WeekDateDiscussion Focus
109/29General Overview (a short lecture by Jingbo Shang)
210/06Introduction & Motivation
310/13Datasets and Experiment Design
410/20Experimental Results - Analysis
510/27Experimental Results - Replication
611/03Case Studies
711/10Application Brainstorming
811/17Possible Extension
911/24Report Writing Discussion
1012/01Elevator Pitch

Discussion Questions

Week 2: Introduction & Motivation

  1. Why do we want to study phrase mining? What’s the advantage of phrases over unigrams?
  2. What’s the major problem when someone is going to apply SegPhrase to a new corpus? Is there any human effort?
  3. What’s the motivation of AutoPhrase? Compared with SegPhrase, which parts do you believe are novel?
  4. What’s the motivation of UCPhrase? Compared with AutoPhrase and SegPhrase, what are the major invotations in UCPhrase?

Week 3: Datasets and Experiment Design

  1. How many datasets are used in the papers? How many domains and languages are covered?
  2. Why do we want to use such a diverse set of datasets? How this is related to the claims in the papers?
  3. Why do we want to evaluate the results following the pooling strategy? Think about how much human effort is required, if we are not using pooling.
  4. Why the UCPhrase has some different evaluation settings than AutoPhrase and SegPhrase?

Week 4: Experimental Results - Analysis

  1. Please outline the claims in these three papers.
  2. How can we understand each table and figure? What are the takeaways? One or two sentences per table/figure should be enough.
  3. For each claim, where are the experimental results supporting it?

Week 5: Experimental Results - Replication

  1. Carefully check the README file in the AutoPhrase repo. What is the relation between autophrase.sh and phrasal_segmentation.sh?
  2. Try to run AutoPhrase using the DBLP.5k.txt and DBLP.txt datasets as the input corpus. It should be runnable on your laptop. Let me know if you encounter any issue.
  3. Please eyeball the results from the two runs and try to compare them from the following aspects:
    • The number of high-quality phrases (e.g., > 0.5)
    • Unigram phrase vs. multi-word phrase
    • Top a few high-quality phrases (e.g., >0.9) vs. those borderline phrases (e.g., ~0.5)

Week 6: Case Studies

  1. Why do we need case studies in addition to the quantitative results?
  2. How case studies further the claims in the papers?
  3. Do you have any interesting findings from either the case studies presented in the papers or the results you got from Week 5?

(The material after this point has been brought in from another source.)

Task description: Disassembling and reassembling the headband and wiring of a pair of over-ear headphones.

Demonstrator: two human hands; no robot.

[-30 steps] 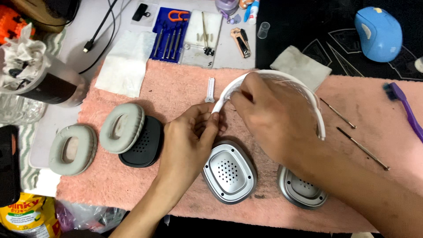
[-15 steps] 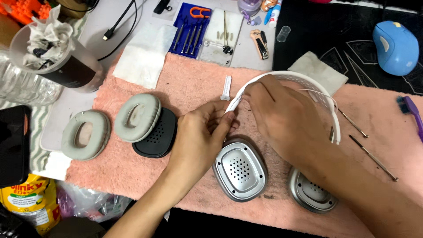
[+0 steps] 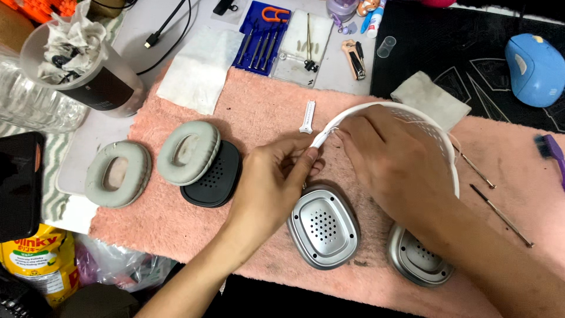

Week 7: Application Brainstorming

  1. What kind of applications do you think could be benefited from phrase mining? Why?
  2. Try to think broadly for more domains/languages.
  3. Based on your proposed applications, can we apply SegPhrase/AutoPhrase directly?
  4. Do you think there is some necessary adaption? If yes, how? If no, why?

Week 8: Possible Extension

  1. What are the drawbacks of these three papers? Do you see any limitations?
  2. Can we do better in order to address these limitations?

Week 9: Report Writing Discussion

  1. Do you have any questions about the final report writing?
  2. How to prepare informative Figures and Tables?
  3. How to properly cite previous work?
  4. How to make the proposal look more promising?

Week 10: Elevator Pitch

We will have a timed rehearsal for the evevator pitch.